__BRIEF__
Leave the images out and repeat the data exactly as given.
AVAILABLE DATA Block Start
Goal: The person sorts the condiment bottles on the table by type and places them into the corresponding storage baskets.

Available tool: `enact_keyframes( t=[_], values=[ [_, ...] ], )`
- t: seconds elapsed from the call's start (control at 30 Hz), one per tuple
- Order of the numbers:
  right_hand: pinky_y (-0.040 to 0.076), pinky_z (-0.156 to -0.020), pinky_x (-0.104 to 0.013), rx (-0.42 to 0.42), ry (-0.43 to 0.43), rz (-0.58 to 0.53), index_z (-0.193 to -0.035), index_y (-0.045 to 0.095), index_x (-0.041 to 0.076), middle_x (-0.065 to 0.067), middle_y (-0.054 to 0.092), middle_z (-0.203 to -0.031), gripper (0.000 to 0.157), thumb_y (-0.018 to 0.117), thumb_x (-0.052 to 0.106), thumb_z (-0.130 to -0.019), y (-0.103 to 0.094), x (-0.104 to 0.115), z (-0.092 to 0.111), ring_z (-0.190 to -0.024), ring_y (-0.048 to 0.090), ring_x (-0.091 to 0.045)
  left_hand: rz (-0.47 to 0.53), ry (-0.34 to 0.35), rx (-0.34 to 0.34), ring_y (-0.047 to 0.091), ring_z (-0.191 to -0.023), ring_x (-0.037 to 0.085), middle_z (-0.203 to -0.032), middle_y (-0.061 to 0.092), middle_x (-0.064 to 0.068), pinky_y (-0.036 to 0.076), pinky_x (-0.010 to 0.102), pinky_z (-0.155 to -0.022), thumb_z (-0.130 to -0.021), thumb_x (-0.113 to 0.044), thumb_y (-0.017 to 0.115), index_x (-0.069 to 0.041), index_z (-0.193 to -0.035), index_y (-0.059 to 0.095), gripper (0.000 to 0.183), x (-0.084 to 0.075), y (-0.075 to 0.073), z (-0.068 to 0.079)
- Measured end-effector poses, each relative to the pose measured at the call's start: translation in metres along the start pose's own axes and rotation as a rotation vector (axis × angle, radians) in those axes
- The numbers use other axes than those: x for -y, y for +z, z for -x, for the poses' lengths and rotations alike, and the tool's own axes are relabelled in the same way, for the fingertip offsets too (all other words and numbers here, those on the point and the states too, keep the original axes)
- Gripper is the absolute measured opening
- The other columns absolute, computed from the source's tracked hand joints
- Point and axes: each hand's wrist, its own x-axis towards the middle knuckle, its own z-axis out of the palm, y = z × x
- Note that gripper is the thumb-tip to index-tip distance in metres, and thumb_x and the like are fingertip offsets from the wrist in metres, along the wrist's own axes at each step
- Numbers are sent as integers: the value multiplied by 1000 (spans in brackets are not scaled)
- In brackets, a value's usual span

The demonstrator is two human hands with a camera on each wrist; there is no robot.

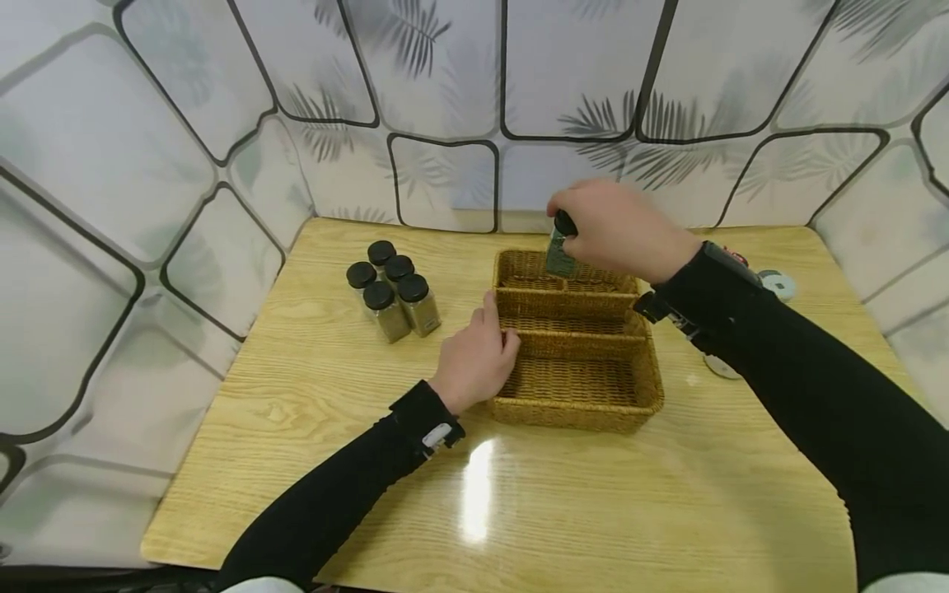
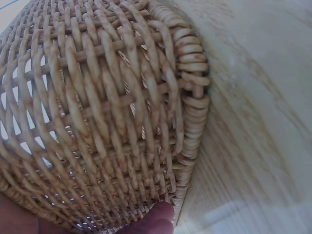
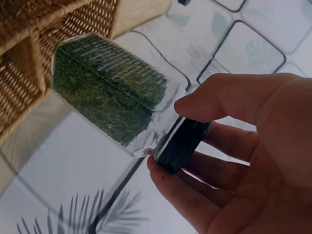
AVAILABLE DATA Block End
__RESULT__
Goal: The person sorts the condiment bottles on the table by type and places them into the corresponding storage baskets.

Available tool: `enact_keyframes( t=[_], values=[ [_, ...] ], )`
- t: seconds elapsed from the call's start (control at 30 Hz), one per tuple
- Order of the numbers:
  right_hand: pinky_y (-0.040 to 0.076), pinky_z (-0.156 to -0.020), pinky_x (-0.104 to 0.013), rx (-0.42 to 0.42), ry (-0.43 to 0.43), rz (-0.58 to 0.53), index_z (-0.193 to -0.035), index_y (-0.045 to 0.095), index_x (-0.041 to 0.076), middle_x (-0.065 to 0.067), middle_y (-0.054 to 0.092), middle_z (-0.203 to -0.031), gripper (0.000 to 0.157), thumb_y (-0.018 to 0.117), thumb_x (-0.052 to 0.106), thumb_z (-0.130 to -0.019), y (-0.103 to 0.094), x (-0.104 to 0.115), z (-0.092 to 0.111), ring_z (-0.190 to -0.024), ring_y (-0.048 to 0.090), ring_x (-0.091 to 0.045)
  left_hand: rz (-0.47 to 0.53), ry (-0.34 to 0.35), rx (-0.34 to 0.34), ring_y (-0.047 to 0.091), ring_z (-0.191 to -0.023), ring_x (-0.037 to 0.085), middle_z (-0.203 to -0.032), middle_y (-0.061 to 0.092), middle_x (-0.064 to 0.068), pinky_y (-0.036 to 0.076), pinky_x (-0.010 to 0.102), pinky_z (-0.155 to -0.022), thumb_z (-0.130 to -0.021), thumb_x (-0.113 to 0.044), thumb_y (-0.017 to 0.115), index_x (-0.069 to 0.041), index_z (-0.193 to -0.035), index_y (-0.059 to 0.095), gripper (0.000 to 0.183), x (-0.084 to 0.075), y (-0.075 to 0.073), z (-0.068 to 0.079)
- Measured end-effector poses, each relative to the pose measured at the call's start: translation in metres along the start pose's own axes and rotation as a rotation vector (axis × angle, radians) in those axes
- The numbers use other axes than those: x for -y, y for +z, z for -x, for the poses' lengths and rotations alike, and the tool's own axes are relabelled in the same way, for the fingertip offsets too (all other words and numbers here, those on the point and the states too, keep the original axes)
- Gripper is the absolute measured opening
- The other columns absolute, computed from the source's tracked hand joints
- Point and axes: each hand's wrist, its own x-axis towards the middle knuckle, its own z-axis out of the palm, y = z × x
- Note that gripper is the thumb-tip to index-tip distance in metres, and thumb_x and the like are fingertip offsets from the wrist in metres, along the wrist's own axes at each step
- Numbers are sent as integers: the value multiplied by 1000 (spans in brackets are not scaled)
- In brackets, a value's usual span

The demonstrator is two human hands with a camera on each wrist; there is no robot.

Work on this exercise is now finished.